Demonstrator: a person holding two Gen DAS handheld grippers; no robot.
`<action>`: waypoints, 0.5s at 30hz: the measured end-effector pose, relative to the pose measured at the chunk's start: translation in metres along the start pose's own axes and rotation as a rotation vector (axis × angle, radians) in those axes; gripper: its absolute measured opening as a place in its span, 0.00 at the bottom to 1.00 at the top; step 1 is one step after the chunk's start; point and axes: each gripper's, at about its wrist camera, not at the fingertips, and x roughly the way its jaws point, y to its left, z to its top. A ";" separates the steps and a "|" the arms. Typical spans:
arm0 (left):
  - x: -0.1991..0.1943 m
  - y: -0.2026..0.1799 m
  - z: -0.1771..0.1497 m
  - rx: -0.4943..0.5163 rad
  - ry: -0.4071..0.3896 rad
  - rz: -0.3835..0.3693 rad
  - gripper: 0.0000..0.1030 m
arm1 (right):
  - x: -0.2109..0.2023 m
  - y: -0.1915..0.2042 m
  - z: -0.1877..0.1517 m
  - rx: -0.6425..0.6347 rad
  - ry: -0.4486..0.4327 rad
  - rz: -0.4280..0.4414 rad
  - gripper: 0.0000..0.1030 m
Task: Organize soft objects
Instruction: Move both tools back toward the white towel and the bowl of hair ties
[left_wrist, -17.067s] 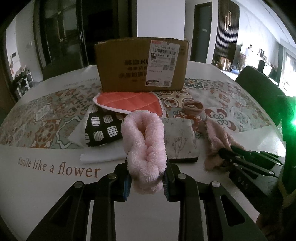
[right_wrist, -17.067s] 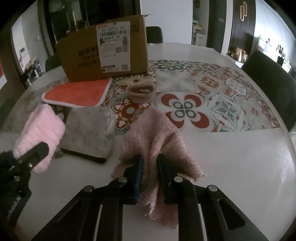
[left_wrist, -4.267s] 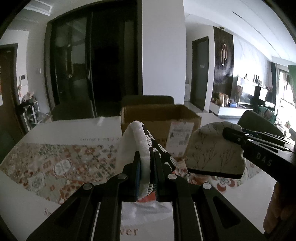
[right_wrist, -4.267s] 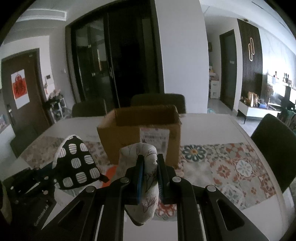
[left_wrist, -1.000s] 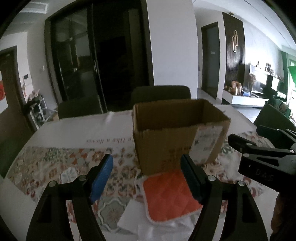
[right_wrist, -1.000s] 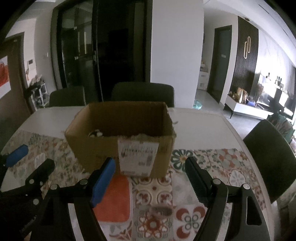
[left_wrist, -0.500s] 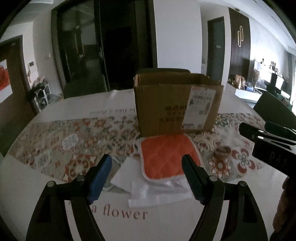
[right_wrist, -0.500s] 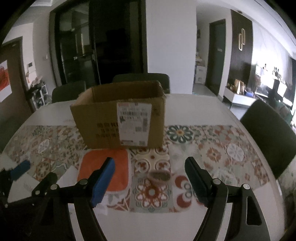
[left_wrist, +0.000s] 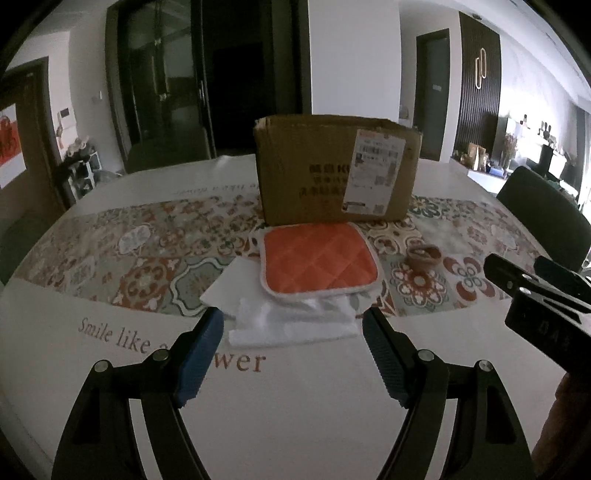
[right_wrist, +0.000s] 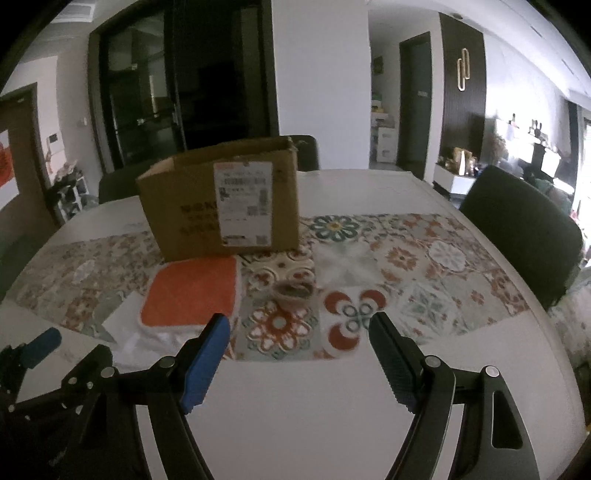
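An orange quilted pad lies flat on the table in front of the open cardboard box. Under its near edge sits crumpled white cloth on a white sheet. A small brown hair tie rests to the right of the pad. My left gripper hovers open and empty just short of the white cloth. Nothing sits between the open fingers of my right gripper, which hangs short of the hair tie.
The round white table carries a patterned floral runner and printed lettering near the front. Dark chairs stand at the right and behind the box. The right gripper's body shows at the right edge of the left wrist view.
Both grippers have come down and drawn back from the box toward the table's near side. The box's inside has dropped out of sight. Both stay open and empty.
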 end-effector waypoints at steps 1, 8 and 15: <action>0.000 -0.001 -0.001 0.004 0.000 0.002 0.75 | 0.000 -0.001 -0.003 -0.003 0.000 -0.010 0.77; 0.008 -0.003 -0.006 -0.007 0.028 0.006 0.75 | 0.008 -0.005 -0.010 -0.003 0.030 -0.011 0.77; 0.019 -0.005 -0.004 -0.020 0.028 0.020 0.76 | 0.019 -0.003 -0.008 -0.024 0.048 0.007 0.77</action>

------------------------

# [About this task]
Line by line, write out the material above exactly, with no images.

# [Your response]
Demonstrator: a person holding two Gen DAS handheld grippers; no robot.
`<action>`: waypoints, 0.5s at 30hz: the measured end-effector pose, relative to the pose measured at the chunk's start: translation in metres along the start pose's own axes and rotation as a rotation vector (axis × angle, radians) in those axes; gripper: its absolute measured opening as a place in its span, 0.00 at the bottom to 1.00 at the top; step 1 is one step after the chunk's start; point and axes: each gripper's, at about its wrist camera, not at the fingertips, and x roughly the way its jaws point, y to its left, z to its top. A ";" separates the steps and a "|" the arms. Typical spans:
arm0 (left):
  - x: -0.1991..0.1943 m
  - y: -0.2026..0.1799 m
  - z: -0.1771..0.1497 m
  - rx: -0.4943..0.5163 rad
  - ry: -0.4071..0.3896 rad
  - rz: -0.3835..0.3693 rad
  - gripper: 0.0000..0.1030 m
arm1 (right):
  - x: -0.2109..0.2023 m
  - y: -0.1915..0.2042 m
  - z: -0.1877..0.1517 m
  - rx: -0.6425..0.6347 rad
  - ry: -0.4486..0.4327 rad
  - rz: -0.4280..0.4414 rad
  - gripper: 0.0000..0.1030 m
Task: Organize soft objects
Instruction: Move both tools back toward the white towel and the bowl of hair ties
[left_wrist, -17.067s] 
[right_wrist, -17.067s] 
[left_wrist, -4.267s] 
[right_wrist, -4.267s] 
[left_wrist, -1.000s] 
[right_wrist, -1.000s] 
[left_wrist, -0.500s] 
[right_wrist, -0.500s] 
[left_wrist, +0.000s] 
[right_wrist, +0.000s] 
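An orange quilted pad lies flat on the table in front of the open cardboard box. Under its near edge sits crumpled white cloth on a white sheet. A small brown hair tie rests to the right of the pad. My left gripper hovers open and empty just short of the white cloth. Nothing sits between the open fingers of my right gripper, which hangs short of the hair tie.
The round white table carries a patterned floral runner and printed lettering near the front. Dark chairs stand at the right and behind the box. The right gripper's body shows at the right edge of the left wrist view.
Both grippers have come down and drawn back from the box toward the table's near side. The box's inside has dropped out of sight. Both stay open and empty.
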 end-effector waypoints at steps 1, 8 and 15: <action>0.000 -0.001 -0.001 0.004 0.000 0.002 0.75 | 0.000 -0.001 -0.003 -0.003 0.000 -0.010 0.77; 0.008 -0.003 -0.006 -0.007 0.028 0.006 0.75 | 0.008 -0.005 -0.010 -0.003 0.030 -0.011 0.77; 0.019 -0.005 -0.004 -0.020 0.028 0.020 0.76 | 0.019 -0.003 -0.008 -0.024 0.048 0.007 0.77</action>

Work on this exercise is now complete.